It reminds me that although you can make information maybe more audible in the mid frequencies than in the high frequencies, it does not necessarily mean that the ear is working well there either. Whatever is causing the hearing loss may also be causing dysfunction in the mid and low frequencies as well. The idea of making things audible and above threshold does not necessarily mean it is in the part of the auditory system that is working particularly well.

When looking at audiograms, we may also see a certain amount of asymmetry, even small. It is a reminder that the change in physiology is likely more complex in patients with these audiograms than other audiograms.

One of the hallmarks of patients with severe-to-profound hearing loss is the amount of variability from patient to patient in performance.

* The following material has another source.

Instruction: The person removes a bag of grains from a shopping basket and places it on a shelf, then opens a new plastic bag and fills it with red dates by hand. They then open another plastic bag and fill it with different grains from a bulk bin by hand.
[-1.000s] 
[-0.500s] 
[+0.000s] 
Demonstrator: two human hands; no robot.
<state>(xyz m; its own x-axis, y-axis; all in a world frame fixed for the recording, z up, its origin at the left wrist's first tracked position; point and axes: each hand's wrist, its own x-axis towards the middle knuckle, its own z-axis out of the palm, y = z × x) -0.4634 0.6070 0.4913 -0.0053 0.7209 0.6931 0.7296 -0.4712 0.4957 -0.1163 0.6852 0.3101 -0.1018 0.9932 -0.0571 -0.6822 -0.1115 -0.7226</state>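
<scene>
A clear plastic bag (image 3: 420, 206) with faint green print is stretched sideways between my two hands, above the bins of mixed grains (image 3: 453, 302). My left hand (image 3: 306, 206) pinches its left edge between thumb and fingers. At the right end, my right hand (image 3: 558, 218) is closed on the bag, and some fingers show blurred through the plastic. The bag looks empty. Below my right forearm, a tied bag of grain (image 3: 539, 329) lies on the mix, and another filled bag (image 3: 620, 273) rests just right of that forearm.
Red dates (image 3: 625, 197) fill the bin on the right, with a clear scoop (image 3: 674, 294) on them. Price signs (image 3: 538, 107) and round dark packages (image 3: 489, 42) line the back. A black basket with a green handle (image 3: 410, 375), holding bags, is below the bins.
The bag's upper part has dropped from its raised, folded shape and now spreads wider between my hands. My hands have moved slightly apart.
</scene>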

All patients with sensorineural hearing loss have variability either in word recognition or speech perception testing or on basic psychoacoustic testing.  That variability is significantly greater than a test group of patients with normal hearing. If you compare different groups of patients with sensorineural hearing loss, the variability starts to get very large when you move into the severe hearing loss range.

Speech Performance and Perception

One of the basic measures that can always be used is word recognition testing, because it is the sum of all the changes in the physiology in the ear, and how the changes in psychoacoustic performance are going to end up affecting speech perception. Arthur Boothroyd (1993) described three dimensions to the hearing loss. One is the threshold, one is the upper limit of usable hearing or the discomfort level, and the third is the dynamic range and how useful that is.  

Just because you can make speech audible to a patient does not mean that the ear is good enough to make proper use of that signal. Remember, what it takes to get a threshold in terms of psychoacoustic integrity is far less complicated than what it takes to be able to process a speech signal.  It is a good reminder that the audiogram does not necessarily tell you the quality of the hearing above threshold.

Dr. Pam Souza (2009) evaluated the performance of patients with severe hearing loss using speech recognition performance in background noise.  It is a signal-to-noise-ratio base test, so lower scores are better. She compared a group of patients with mild to moderate hearing loss to patients with severe hearing loss.  Almost all of the patients with mild to moderate hearing loss were within about 10 dB signal-to-noise ratio and were reasonably close to normal performance in noise.

When compared to the group with severe hearing loss, the mild to moderate group had significantly less variability.  Performance differences from patient to patient to patient in the severe hearing loss group can be varied. You see the same thing if you look at something even more simple, like speech understanding performance in quiet.

Other data out of Holland (Lamore, Verweij, & Brocaar, 1990) looked at maximum word recognition in quiet for patients with different amounts of average hearing loss. Up to about 60 to 70 dB of hearing loss, most patients score at 80% correct or above, which is what most audiologists would expect. Once you get above 75 or 80 dB of hearing loss, you start to see a tremendous amount of variability. Some patients had very good performance in quiet, even though they have a lot of threshold loss, but some had very significantly reduced performance in quiet.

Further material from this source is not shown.